Submitted: Adjusted Asymmetric Accuracy
An early version of my most recent paper Adjusted Asymmetric Accuracy: A Well-Behaving External Cluster Validity Measure is now available on arXiv.
Abstract. There is no, nor will there ever be, single best clustering algorithm, but we would still like to be able to pinpoint those which are well-performing on certain task types and filter out the systematically disappointing ones. Clustering algorithms are traditionally evaluated using either internal or external validity measures. Internal measures quantify different aspects of the obtained partitions, e.g., the average degree of cluster compactness or point separability. Yet, their validity is questionable because the clusterings they promote can sometimes be meaningless. External measures, on the other hand, compare the algorithms’ outputs to the reference, ground truth groupings that are provided by experts. The commonly-used classical partition similarity scores, such as the normalised mutual information, Fowlkes–Mallows, or adjusted Rand index, might not possess all the desirable properties, e.g., they do not identify pathological edge cases correctly.

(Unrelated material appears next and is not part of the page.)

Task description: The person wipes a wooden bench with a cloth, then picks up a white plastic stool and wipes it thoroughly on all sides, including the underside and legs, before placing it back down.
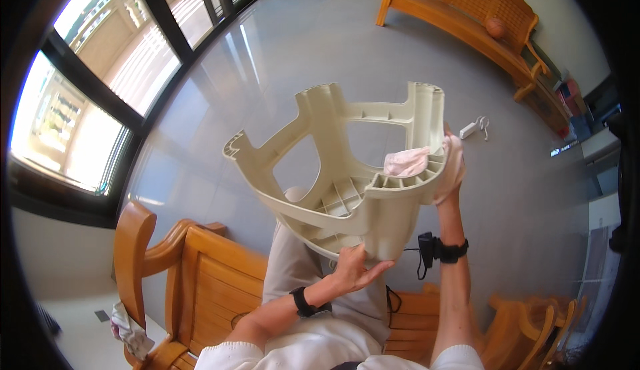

Furthermore, they are not nicely interpretable: it is hard to say what a score of 0.8 really means. Its behaviour might also vary as the number of true clusters changes. This makes comparing clustering algorithms across many benchmark datasets difficult. To remedy this, we propose and analyse a new measure: an asymmetric version of the optimal set-matching accuracy. It is corrected for chance and the imbalancedness of cluster sizes.